Julie knows how important Eileen is to On With Life; in fact, she has Eileen's permission to tell her story at every single new hire orientation. Over their 23- year friendship, Julie and Eileen have remained close and continued to break barriers in their own ways.

As Julie plans to step down after 45 years in rehabilitation, 23 of those years at On With Life, the rehabilitation community will lose one of its finest champions and biggest advocates. Julie's accolades are many - including the Lou Ortale National Job Placement Association Lecture award and the Brain Injury Alliance of Iowa's JoAnn Kramer Founder award. Her involvement in the brain injury community at a local, state and national level is impressive - serving on boards for the Brain Injury Association of America, the Governor's Advisory Council on Brain Injury and the Iowa Brain Injury Association. 

Julie has been at the helm as On With Life expanded its programs and grew its facilities to meet the needs of the brain injury community, putting On With Life on the map with other prestigious rehabilitation facilities. But one thing never wavered - her dedication to making the persons served and their families a priority. She knows that same passion will fuel On With Life forward, as the organization continues to change the landscape of rehabilitation.

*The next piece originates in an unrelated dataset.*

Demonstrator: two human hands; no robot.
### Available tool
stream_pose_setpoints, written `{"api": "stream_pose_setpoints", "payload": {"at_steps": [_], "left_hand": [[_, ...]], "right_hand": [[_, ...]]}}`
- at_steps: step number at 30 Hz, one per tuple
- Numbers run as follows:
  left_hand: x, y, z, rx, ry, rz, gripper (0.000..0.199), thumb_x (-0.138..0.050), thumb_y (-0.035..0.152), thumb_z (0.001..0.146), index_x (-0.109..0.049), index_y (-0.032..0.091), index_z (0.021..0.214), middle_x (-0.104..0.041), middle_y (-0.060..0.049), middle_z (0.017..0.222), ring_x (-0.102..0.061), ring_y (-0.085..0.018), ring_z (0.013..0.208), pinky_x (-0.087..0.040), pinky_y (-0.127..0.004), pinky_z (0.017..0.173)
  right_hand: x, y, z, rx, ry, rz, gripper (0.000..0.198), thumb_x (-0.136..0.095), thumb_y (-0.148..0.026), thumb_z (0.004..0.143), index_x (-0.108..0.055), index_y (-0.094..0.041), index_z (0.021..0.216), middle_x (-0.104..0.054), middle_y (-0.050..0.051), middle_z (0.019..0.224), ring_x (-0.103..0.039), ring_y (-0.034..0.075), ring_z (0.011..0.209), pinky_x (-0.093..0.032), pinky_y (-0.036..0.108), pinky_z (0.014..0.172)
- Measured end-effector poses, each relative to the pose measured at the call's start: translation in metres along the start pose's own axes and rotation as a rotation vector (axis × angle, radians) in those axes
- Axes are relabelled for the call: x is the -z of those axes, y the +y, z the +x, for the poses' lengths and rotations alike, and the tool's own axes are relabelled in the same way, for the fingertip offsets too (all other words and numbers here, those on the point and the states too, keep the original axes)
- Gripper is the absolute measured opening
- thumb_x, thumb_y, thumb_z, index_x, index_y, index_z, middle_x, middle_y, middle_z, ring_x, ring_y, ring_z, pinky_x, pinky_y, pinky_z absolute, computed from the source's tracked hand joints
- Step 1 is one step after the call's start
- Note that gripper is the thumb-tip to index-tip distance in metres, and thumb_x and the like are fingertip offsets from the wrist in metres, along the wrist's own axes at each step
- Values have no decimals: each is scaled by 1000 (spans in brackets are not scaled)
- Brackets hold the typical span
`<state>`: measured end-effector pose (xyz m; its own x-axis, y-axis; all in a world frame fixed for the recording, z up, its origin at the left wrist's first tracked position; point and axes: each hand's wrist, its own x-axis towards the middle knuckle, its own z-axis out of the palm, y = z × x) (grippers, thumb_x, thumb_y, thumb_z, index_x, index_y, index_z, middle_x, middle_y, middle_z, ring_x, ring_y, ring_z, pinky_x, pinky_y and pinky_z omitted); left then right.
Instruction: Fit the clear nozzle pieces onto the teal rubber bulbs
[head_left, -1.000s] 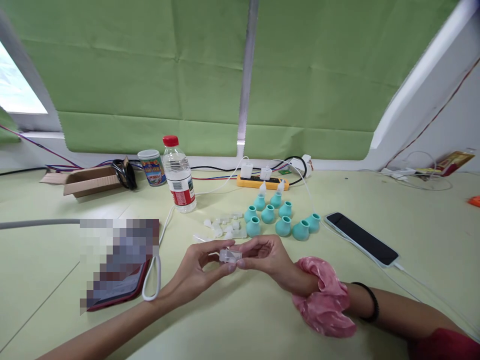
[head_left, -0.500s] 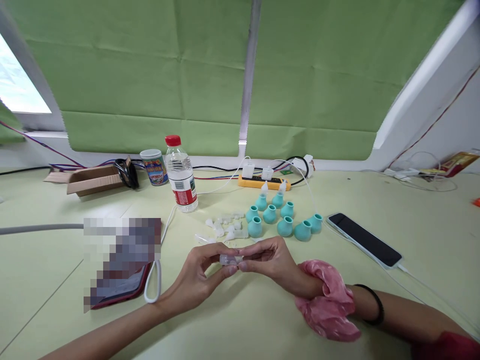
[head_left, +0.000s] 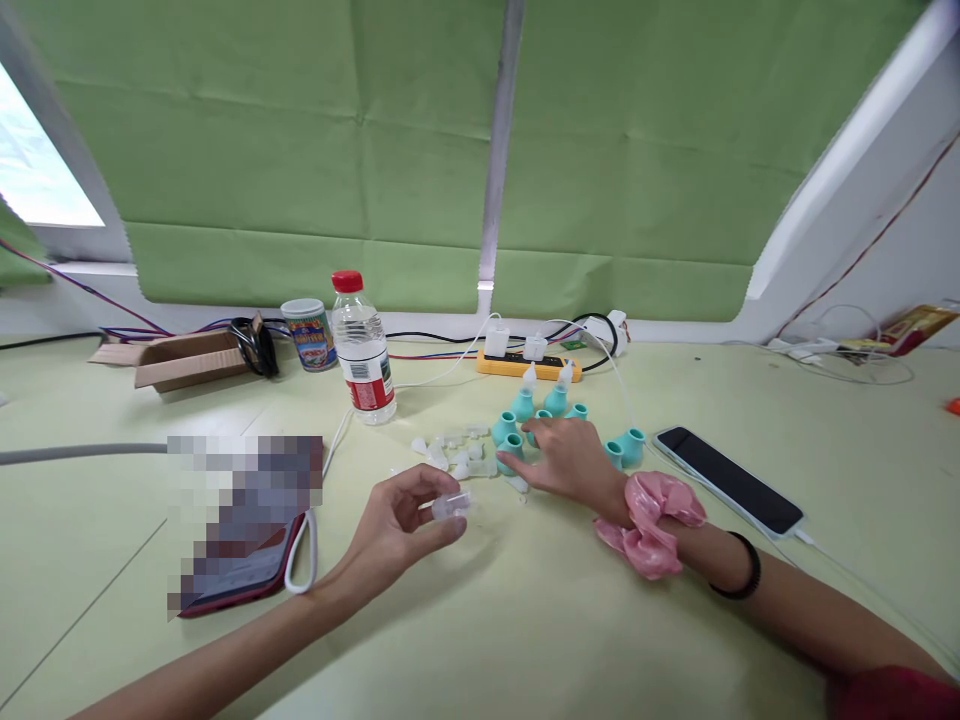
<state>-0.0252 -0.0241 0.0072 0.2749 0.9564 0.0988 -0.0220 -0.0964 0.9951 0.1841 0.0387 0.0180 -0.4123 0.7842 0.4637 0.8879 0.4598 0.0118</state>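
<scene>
Between the thumb and fingers of my left hand (head_left: 409, 525) is a clear plastic nozzle (head_left: 452, 505), held just above the table. My right hand (head_left: 566, 460) reaches over the teal rubber bulbs, thumb and forefinger apart beside the front-left bulb (head_left: 510, 452); whether they touch it I cannot tell. That bulb stands upright with an open neck, and part of the group is hidden behind my hand. Two bulbs at the back, one of them a teal bulb (head_left: 556, 401), have clear tips fitted. Several loose clear plastic pieces (head_left: 439, 457) lie left of the bulbs.
A red-capped bottle (head_left: 363, 360), a can (head_left: 309, 335) and a cardboard box (head_left: 191, 362) stand at the back left. Behind the bulbs lies a yellow power strip (head_left: 529, 365). Phones flank my arms: a charging phone (head_left: 731, 480) right, a partly blurred phone (head_left: 251, 575) left.
My right hand has let go of the clear piece at my left hand and moved forward and right to the bulbs. My left hand still holds the nozzle, nearly in place.
</scene>
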Motion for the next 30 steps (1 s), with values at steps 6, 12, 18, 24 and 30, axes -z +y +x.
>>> {"api": "stream_pose_setpoints", "payload": {"at_steps": [6, 12, 18, 24, 30], "left_hand": [[-1, 0, -3, -86, -91, 304, 35, -41, 31, 83, -44, 21, 116, -60, -4, 87, -51, -16, 91, -37, -30, 83], [-1, -1, -2, -75, -53, 238, 23, -49, 31, 79, -49, 19, 99, -60, -5, 91, -54, -17, 88, -41, -29, 77], [1, 4, 0, 84, -9, -41, 40, -64, 25, 68, -52, 15, 106, -65, -7, 91, -57, -19, 91, -44, -27, 79], [2, 4, 2, 162, 18, -181, 28, -64, 28, 69, -60, 14, 93, -66, -6, 89, -59, -16, 86, -45, -26, 81], [2, 2, 1, 165, 4, -156, 27, -66, 26, 66, -60, 13, 89, -66, -3, 66, -61, -13, 62, -50, -25, 64]], "right_hand": [[-11, 1, 1, -56, -244, -36, 32, -49, -48, 71, -55, -17, 68, -58, 4, 60, -55, 19, 59, -31, 25, 49], [4, -3, -1, 8, -66, 192, 25, -56, -41, 65, -51, -17, 66, -55, 4, 79, -52, 17, 69, -37, 26, 57], [20, -21, -14, 273, -51, 586, 24, -54, -21, 61, -42, -18, 82, -52, 0, 74, -48, 12, 63, -40, 23, 58], [16, -29, -23, 325, 11, 527, 32, -46, -16, 57, -39, -17, 89, -49, 2, 75, -45, 14, 64, -38, 25, 57], [5, -29, -23, 336, 23, 511, 17, -46, -19, 66, -41, -18, 82, -51, 1, 69, -48, 14, 61, -36, 23, 53]]}}
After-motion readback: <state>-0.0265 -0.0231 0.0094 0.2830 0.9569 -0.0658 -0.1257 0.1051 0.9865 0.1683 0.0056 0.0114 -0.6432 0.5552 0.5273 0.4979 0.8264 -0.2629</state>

"On With Life's deep and wide-ranging expertise will continue to be recognized on a larger and larger scale to fulfill the dreams of the persons served and families who come to us to get 'On With Life,'" said Julie. "Over the past 26 years, we've served more than 3,500 individuals from 25 states and 15 countries, and the reputation of our expertise will allow us to serve even more around the globe."

Julie's legacy will continue on through the lives of those she's impacted - the thousands of families and survivors, like Eileen. And Eileen has Julie's cell phone number to continue her tradition of calling to wish her a happy birthday.